### Work task
What is the number of lines in these entries that include "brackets"? Write that number and no other text.

(Records from a data source)
=== Section Start ===

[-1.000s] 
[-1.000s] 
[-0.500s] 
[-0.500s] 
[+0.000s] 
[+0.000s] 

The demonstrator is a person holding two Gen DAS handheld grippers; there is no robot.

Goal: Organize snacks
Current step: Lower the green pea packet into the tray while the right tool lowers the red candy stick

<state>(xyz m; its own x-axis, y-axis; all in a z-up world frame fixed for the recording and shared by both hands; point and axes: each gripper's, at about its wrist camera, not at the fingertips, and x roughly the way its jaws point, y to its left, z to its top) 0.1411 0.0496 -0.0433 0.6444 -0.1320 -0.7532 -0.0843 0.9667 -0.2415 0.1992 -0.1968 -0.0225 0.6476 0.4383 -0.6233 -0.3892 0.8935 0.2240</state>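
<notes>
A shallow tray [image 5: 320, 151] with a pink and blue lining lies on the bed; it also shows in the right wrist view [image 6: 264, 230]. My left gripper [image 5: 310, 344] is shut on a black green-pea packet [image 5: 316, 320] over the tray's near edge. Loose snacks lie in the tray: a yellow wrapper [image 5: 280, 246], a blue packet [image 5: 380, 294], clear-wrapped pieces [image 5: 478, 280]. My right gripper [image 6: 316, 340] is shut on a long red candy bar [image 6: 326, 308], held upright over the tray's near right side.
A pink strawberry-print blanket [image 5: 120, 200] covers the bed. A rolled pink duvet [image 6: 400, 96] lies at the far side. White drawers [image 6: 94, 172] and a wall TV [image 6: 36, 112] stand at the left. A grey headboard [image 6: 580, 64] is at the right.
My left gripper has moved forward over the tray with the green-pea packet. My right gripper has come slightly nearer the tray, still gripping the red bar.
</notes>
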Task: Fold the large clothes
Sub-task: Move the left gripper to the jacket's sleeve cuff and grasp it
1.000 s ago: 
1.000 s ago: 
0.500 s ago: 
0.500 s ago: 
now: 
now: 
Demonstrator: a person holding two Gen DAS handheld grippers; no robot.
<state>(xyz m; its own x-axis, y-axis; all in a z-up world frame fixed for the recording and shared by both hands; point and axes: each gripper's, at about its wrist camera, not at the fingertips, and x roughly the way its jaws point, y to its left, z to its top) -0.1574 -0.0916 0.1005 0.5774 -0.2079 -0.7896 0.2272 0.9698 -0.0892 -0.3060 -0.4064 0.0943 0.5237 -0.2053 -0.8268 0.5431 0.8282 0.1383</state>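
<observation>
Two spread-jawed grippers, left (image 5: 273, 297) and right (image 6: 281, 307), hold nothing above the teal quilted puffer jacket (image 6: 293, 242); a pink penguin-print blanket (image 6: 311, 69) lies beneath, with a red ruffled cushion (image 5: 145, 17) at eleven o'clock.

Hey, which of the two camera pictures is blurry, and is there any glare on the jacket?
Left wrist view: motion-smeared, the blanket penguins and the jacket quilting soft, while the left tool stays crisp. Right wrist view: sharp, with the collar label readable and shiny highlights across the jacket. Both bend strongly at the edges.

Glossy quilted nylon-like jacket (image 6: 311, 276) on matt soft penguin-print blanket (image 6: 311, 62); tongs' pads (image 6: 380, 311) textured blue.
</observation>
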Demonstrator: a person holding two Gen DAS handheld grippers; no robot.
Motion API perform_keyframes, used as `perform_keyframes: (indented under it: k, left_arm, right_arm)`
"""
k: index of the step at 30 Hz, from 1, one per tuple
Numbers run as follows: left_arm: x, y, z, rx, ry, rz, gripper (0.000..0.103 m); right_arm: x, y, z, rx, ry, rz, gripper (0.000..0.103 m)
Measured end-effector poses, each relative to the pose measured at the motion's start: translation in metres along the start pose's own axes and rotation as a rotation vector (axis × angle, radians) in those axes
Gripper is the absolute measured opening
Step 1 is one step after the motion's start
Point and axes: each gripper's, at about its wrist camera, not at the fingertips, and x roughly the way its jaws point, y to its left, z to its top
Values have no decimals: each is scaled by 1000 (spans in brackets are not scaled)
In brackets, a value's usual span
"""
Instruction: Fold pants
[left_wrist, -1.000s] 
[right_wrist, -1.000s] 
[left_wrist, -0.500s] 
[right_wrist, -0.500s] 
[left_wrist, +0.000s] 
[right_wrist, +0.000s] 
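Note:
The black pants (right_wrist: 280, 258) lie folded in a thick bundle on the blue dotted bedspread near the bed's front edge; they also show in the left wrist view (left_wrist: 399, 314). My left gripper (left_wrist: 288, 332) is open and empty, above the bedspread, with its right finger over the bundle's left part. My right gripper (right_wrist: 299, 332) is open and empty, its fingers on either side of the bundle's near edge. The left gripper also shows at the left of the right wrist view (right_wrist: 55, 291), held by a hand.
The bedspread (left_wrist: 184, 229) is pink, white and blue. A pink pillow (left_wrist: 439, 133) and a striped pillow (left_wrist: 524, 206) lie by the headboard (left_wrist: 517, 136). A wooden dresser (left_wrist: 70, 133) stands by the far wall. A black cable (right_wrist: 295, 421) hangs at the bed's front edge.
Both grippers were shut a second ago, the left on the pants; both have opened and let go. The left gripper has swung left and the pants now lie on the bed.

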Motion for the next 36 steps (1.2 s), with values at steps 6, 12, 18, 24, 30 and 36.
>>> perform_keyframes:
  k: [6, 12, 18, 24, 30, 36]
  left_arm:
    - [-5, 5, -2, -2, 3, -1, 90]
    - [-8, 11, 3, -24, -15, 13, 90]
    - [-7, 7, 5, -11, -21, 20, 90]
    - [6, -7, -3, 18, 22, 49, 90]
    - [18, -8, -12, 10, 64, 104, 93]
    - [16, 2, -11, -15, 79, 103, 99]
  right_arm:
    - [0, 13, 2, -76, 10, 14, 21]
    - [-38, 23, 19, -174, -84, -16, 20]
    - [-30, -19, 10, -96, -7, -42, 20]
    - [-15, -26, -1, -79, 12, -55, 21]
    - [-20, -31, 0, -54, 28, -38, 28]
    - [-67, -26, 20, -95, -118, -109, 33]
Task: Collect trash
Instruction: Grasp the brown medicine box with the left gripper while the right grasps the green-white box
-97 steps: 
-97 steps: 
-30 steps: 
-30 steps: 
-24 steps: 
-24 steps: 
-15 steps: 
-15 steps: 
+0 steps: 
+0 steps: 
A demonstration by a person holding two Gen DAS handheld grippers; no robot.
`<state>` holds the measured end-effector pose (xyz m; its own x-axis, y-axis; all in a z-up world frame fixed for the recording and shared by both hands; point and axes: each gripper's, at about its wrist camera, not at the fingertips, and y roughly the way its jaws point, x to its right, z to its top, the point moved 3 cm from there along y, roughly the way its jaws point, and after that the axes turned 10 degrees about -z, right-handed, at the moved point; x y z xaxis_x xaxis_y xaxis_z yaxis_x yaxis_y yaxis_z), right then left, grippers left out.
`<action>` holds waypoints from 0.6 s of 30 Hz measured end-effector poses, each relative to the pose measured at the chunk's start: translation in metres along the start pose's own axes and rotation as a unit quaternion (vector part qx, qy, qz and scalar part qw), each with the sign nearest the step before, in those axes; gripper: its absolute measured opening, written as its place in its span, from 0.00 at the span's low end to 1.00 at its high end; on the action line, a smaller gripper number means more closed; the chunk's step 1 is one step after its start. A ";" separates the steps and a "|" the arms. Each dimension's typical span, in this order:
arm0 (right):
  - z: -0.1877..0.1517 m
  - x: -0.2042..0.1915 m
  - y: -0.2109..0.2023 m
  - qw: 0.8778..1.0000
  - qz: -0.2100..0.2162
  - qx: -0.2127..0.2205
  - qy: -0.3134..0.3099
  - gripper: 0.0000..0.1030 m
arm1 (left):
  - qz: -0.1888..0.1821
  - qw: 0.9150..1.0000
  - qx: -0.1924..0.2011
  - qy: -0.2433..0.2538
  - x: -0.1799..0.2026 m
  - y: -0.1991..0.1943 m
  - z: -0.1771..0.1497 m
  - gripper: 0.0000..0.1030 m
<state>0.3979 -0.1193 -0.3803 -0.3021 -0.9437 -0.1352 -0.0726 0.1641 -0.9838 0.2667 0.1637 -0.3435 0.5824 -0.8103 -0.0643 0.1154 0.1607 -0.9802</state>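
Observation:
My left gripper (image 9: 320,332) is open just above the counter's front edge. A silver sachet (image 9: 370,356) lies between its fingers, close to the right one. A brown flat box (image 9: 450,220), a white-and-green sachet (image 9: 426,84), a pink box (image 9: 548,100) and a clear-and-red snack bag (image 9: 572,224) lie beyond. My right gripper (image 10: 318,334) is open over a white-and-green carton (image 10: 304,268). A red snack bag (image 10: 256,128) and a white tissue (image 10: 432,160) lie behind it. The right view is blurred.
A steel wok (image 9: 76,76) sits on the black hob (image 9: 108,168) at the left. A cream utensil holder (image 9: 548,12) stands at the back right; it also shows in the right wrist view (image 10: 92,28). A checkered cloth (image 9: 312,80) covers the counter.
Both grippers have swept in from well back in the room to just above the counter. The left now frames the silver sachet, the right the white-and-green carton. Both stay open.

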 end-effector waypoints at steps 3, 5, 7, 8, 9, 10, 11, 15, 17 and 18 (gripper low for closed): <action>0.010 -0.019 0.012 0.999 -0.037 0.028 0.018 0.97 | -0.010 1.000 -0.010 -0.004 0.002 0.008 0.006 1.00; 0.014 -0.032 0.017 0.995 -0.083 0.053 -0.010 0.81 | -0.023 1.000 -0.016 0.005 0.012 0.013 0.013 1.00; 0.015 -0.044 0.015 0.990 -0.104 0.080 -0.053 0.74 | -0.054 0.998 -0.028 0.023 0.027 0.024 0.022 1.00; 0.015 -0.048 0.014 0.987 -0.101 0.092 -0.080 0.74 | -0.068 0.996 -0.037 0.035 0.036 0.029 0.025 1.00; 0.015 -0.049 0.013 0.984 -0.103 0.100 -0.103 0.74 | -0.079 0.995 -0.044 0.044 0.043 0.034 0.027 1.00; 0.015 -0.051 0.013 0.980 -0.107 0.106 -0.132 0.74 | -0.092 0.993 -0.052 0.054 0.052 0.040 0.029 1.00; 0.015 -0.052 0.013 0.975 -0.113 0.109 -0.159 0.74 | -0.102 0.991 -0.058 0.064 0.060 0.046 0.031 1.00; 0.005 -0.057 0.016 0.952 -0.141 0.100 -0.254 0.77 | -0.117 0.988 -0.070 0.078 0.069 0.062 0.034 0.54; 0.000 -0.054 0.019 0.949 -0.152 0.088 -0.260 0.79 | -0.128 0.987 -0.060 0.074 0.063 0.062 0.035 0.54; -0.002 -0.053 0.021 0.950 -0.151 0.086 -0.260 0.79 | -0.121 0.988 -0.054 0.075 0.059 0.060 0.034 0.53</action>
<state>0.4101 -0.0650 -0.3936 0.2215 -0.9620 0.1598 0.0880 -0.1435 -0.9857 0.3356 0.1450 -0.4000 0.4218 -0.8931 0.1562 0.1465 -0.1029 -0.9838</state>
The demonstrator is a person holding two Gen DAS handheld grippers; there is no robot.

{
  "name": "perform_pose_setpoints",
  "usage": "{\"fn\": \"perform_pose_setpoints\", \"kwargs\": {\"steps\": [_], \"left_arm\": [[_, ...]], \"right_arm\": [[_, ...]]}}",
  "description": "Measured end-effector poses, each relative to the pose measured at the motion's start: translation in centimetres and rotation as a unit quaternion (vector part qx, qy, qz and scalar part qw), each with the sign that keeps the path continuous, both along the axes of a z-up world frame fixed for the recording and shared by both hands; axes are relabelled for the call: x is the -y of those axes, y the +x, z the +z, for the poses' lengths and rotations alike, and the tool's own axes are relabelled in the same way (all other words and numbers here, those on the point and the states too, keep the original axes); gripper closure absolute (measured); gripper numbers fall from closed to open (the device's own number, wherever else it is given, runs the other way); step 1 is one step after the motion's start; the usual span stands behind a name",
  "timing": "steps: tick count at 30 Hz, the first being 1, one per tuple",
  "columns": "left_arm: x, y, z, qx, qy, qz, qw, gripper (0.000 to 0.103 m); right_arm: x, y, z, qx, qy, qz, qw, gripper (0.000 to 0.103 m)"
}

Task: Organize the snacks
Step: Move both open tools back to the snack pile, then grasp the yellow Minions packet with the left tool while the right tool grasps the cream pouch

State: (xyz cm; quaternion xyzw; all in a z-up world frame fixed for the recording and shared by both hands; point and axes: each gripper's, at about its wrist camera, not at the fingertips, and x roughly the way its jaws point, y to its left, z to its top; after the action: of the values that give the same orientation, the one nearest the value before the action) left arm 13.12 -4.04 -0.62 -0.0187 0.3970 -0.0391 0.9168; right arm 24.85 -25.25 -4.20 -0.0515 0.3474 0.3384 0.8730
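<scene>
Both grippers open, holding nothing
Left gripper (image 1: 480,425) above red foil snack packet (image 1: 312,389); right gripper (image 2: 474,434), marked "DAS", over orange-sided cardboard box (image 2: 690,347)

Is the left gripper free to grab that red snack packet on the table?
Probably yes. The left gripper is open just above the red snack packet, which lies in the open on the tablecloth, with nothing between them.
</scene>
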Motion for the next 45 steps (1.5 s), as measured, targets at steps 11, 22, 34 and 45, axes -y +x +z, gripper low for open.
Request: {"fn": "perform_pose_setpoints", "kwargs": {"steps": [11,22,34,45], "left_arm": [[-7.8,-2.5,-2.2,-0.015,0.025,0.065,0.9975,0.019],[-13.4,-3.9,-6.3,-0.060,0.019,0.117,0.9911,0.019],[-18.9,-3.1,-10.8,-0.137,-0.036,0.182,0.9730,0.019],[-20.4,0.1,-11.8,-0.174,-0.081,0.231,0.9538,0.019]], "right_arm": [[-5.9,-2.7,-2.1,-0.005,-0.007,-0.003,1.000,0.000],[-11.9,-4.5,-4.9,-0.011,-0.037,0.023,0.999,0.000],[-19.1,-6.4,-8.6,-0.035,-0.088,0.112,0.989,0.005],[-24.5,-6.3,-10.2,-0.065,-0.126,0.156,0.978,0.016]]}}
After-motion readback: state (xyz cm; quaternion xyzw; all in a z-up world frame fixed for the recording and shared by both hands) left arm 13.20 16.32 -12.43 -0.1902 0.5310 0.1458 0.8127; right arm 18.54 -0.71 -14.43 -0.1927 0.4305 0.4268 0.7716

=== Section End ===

### Task solution
2